Was ihn an der Haltung von Mercedes besonders stört: Dass man dort seiner Meinung nach ja in solchen Situationen selbst schon von FIA-Entscheidungen profitierte, jetzt aber der Konkurrenz nicht das Gleiche zugestehen wolle. „Es gehört in der Formel 1 dazu, dass die Teams genau hinschauen, wenn die Konkurrenz etwas Besonderes am Auto hat“, betonte er gegenüber F1-Insider.com. „Das haben wir auch gemacht, als Mercedes im vergangenen Jahr mit dem DAS-System kam. Die FIA hat das System für nicht legal erklärt, trotzdem durfte es bis zum letzten Rennen eingesetzt werden. Das haben wir akzeptiert. Warum akzeptiert Mercedes jetzt nicht, dass das genauso mit unserem Heckflügel gemacht wird?“

Schützenhilfe von anderen Teams

Schützenhilfe kommt von Alfa-Romeo-Teamchef Fredéric Vasseur, dessen Team ebenfalls betroffen ist. „Wir gehen alle an das Limit der Regeln. Das ist die DNA der Formel 1. Es gab eine Regel und die war klar; ein Grad Verbiegung bei 1000 Newton Last.
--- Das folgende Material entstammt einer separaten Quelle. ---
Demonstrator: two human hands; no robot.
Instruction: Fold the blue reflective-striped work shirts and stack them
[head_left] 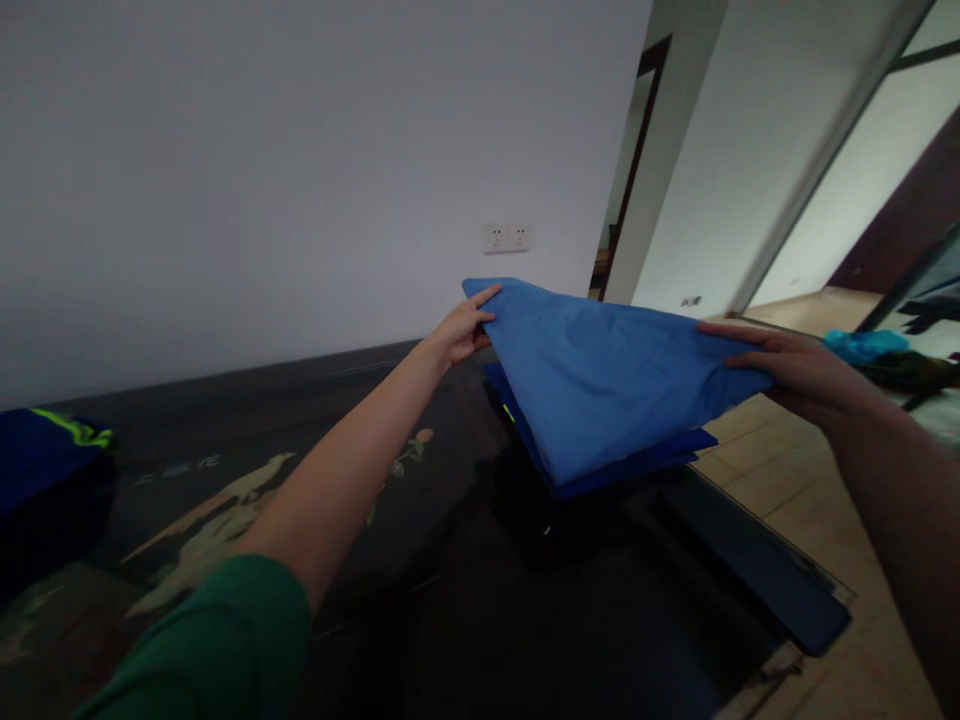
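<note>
A folded light-blue cloth [600,370] is stretched between my two hands above the dark table. My left hand [469,328] pinches its far left corner, fingers on top. At the right, my right hand [802,368] grips the other corner with the fingers laid over the fabric; that thumb is hidden. The cloth's near part droops to a point over a darker blue folded cloth [679,447], which lies on the table beneath it. Whether the two cloths touch is hard to tell.
The black glossy table [465,620] has painted birds and flowers. A dark blue cloth with yellow-green trim [49,450] lies at the left. A long dark flat object [757,570] rests along the right edge. Behind stands a wall with sockets [508,238].
</note>
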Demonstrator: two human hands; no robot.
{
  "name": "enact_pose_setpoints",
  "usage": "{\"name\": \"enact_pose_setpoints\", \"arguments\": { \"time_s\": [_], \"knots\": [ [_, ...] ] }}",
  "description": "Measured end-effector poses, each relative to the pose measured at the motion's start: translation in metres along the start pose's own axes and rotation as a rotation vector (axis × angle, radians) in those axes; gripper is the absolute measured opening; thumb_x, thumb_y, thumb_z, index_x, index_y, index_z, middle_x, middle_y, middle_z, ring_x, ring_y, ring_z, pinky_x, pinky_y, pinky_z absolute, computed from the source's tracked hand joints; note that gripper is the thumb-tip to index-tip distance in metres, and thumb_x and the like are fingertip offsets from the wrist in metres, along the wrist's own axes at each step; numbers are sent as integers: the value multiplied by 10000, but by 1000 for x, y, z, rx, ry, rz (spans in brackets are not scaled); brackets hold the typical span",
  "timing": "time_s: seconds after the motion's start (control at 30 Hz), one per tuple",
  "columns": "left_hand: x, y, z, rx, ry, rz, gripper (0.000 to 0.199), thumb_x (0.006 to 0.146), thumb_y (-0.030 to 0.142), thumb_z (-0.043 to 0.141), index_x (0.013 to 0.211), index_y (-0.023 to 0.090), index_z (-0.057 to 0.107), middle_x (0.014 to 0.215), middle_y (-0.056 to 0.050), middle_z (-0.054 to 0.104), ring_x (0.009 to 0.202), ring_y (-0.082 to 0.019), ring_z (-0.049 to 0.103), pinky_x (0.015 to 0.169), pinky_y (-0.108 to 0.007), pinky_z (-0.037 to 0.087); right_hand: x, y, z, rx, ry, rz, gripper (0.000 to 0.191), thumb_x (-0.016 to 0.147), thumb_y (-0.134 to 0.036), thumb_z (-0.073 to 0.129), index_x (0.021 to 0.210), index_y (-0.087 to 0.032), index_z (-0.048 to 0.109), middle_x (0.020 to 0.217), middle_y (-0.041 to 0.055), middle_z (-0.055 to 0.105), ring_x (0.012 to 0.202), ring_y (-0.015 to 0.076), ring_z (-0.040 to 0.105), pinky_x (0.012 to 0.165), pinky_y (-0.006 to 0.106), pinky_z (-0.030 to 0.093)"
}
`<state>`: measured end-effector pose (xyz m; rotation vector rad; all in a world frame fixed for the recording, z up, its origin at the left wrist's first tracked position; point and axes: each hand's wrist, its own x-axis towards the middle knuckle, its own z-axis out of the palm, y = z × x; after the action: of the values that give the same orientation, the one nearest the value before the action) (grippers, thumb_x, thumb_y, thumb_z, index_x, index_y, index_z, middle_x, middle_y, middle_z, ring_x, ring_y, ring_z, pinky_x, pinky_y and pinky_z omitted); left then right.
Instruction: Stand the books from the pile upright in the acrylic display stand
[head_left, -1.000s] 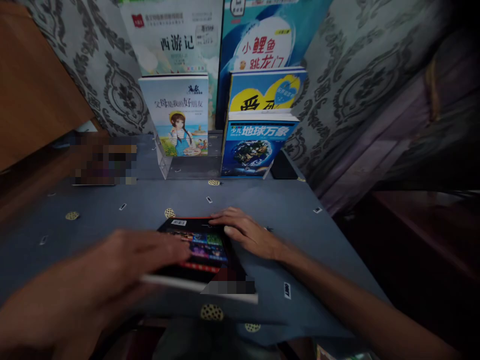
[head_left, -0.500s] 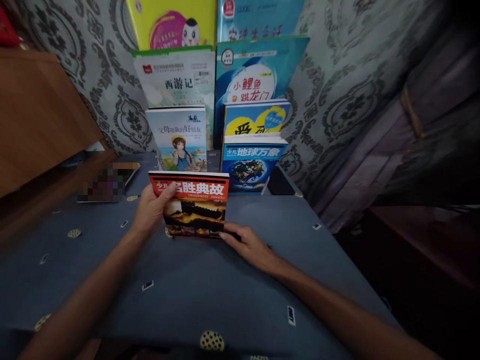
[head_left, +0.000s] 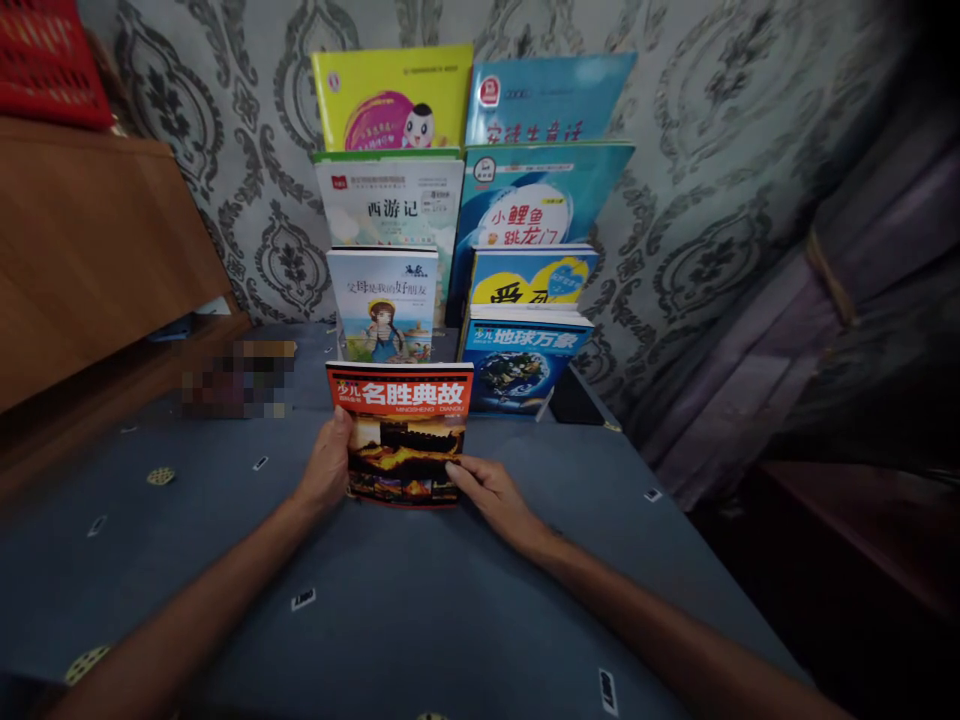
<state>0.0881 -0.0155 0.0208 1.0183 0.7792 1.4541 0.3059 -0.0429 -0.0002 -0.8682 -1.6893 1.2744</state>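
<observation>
Upright before me is a red-and-black book [head_left: 405, 430] with a Great Wall picture on its cover. My left hand [head_left: 328, 465] grips its left side, thumb on the front. My right hand [head_left: 495, 495] pinches its lower right edge, thumb also on the cover; the other fingers are partly behind it. Just beyond stands a pale blue book [head_left: 386, 310] with a girl in a yellow hat, its lower edge hidden by the red book. To the right is a blue book [head_left: 510, 375] with a globe, in front of a yellow-and-blue book [head_left: 525, 275].
Taller books rise behind: a white one [head_left: 390, 195], a teal one [head_left: 547, 195], a yellow-green one [head_left: 390, 85] and a blue one [head_left: 555, 95]. A dark flat object [head_left: 574, 400] lies right. Left are a pixelated item [head_left: 232, 380] and a wooden cabinet [head_left: 97, 260] bearing a red basket [head_left: 52, 65].
My view has tilted up, so the books sit lower and farther right. My left hand has slid down the red book's left edge, uncovering its title. The right hand keeps its hold.
</observation>
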Motion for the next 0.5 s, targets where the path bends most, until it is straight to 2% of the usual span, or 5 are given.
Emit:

Das wird jetzt erhöht, wir werden reagieren. Ich finde es nur nicht ideal, dass wir diese Regel mitten in der Saison ändern. Das ist nicht der richtige Ansatz, verursacht Kosten. Wenn sie eine Regel ändern wollen, sollten sie das im Winter tun.“

Derweil holt Marko schon zum Gegenschlag aus: „Wir erwarten, dass jetzt auch die Tests für die Frontflügel verschärft werden, das ist nur gerecht. Denn besonders der Frontspoiler von Toto Wolffs Team ist in diesem Bereich der größte Wackelkandidat. Da liegt jedenfalls auch Protestpotenzial.“ Dass Mercedes wirklich gegen das Ergebnis von Baku protestiert, glaubt er im Übrigen nicht: „Mercedes müsste gegen acht Autos protestieren – auch Ferrari, Alfa Romeo und Alpine sind betroffen. Wollen sie das wirklich tun und damit für einen großen Skandal sorgen? Ich denke nicht.“ Die Antwort gibt es aber erst am Sonntag.